Remember when parents used to really care about their kids talking back or cursing? Now, we have a single word that sums it all up for an entire generation: “Whatever.” (Shoulder shrug optional.) In so many ways and so many circumstances, “whatever” says it all and gets the job done.

Why does this matter to you? As I’ve said before, no one sells a product any more: We’re all in the service business now. And the key deliverable is the ability to create, in the customer’s mind, the feeling of being sincerely cared for and cared about. No one cares how much you know or how good you are at your job, until they know how much you care about them.
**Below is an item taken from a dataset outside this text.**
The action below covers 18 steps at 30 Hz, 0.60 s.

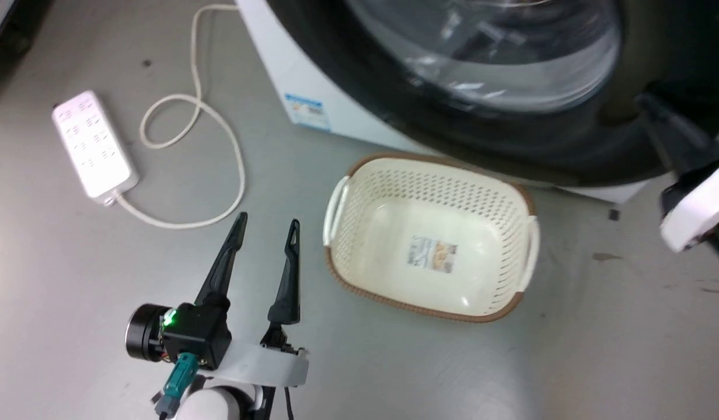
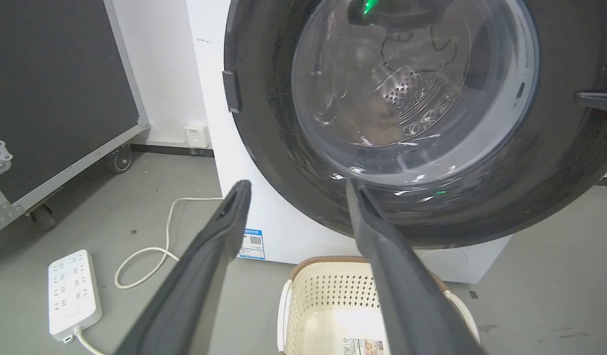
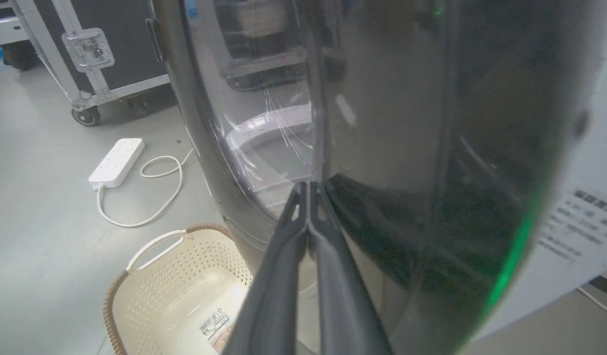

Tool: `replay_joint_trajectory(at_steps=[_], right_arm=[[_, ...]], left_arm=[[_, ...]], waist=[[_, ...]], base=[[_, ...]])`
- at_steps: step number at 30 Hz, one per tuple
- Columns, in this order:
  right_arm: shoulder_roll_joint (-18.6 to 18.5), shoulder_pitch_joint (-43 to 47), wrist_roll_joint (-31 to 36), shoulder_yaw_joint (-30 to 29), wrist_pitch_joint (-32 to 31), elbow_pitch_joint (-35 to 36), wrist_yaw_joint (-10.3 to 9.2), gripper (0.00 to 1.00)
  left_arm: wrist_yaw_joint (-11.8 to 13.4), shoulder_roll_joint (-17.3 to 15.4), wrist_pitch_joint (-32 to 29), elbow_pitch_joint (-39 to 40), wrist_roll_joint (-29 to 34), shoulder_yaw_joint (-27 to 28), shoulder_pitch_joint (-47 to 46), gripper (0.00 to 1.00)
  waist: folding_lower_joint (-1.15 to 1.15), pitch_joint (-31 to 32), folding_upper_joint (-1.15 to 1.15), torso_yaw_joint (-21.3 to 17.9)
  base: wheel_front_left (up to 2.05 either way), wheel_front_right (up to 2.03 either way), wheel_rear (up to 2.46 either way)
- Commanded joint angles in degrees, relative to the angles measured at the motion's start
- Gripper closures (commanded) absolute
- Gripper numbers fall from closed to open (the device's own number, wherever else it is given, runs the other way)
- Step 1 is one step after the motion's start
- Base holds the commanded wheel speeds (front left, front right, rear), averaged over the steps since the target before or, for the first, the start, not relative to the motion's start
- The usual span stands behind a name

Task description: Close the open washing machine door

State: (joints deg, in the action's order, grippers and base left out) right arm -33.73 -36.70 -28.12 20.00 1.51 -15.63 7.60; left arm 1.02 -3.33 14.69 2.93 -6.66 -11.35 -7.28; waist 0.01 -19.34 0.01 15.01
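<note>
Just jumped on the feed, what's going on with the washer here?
The right gripper, fingers shut together and holding nothing, has its tips at the glossy front of the washing machine door, apparently pushing on it. In the left wrist view the door sits close against the white washing machine, with the drum visible through its glass; whether it has latched can't be told. The left gripper is open and empty, low over the floor beside the empty laundry basket.

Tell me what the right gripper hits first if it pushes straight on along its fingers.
The washing machine door: the right gripper, jaws shut, points at its glossy black face, tips seemingly at or almost on it, though contact is unclear.
</note>
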Motion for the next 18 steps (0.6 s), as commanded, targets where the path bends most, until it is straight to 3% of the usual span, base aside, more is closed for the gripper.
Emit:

Caring costs a lot, but in the end, your people not caring is what kills businesses.

“Whatever” matters to your business because its real message–an in-your-face, calculated, and painfully obvious indifference–is commonplace. If you let it creep into your business and into the attitudes of your people, you’re screwed.

This gets overlooked too easily in the frenzy of rapid growth. I’m not talking about warm and fuzzy stuff. I’m talking about everyday execution of the fundamentals in your business. As you grow, your people can easily get a little “tired” and think they have too much to do, and that customers are too demanding and somewhat inconvenient. When they start communicating that indifference to your customers, it’s worse than you can imagine. Customers will pick up on it in a flash.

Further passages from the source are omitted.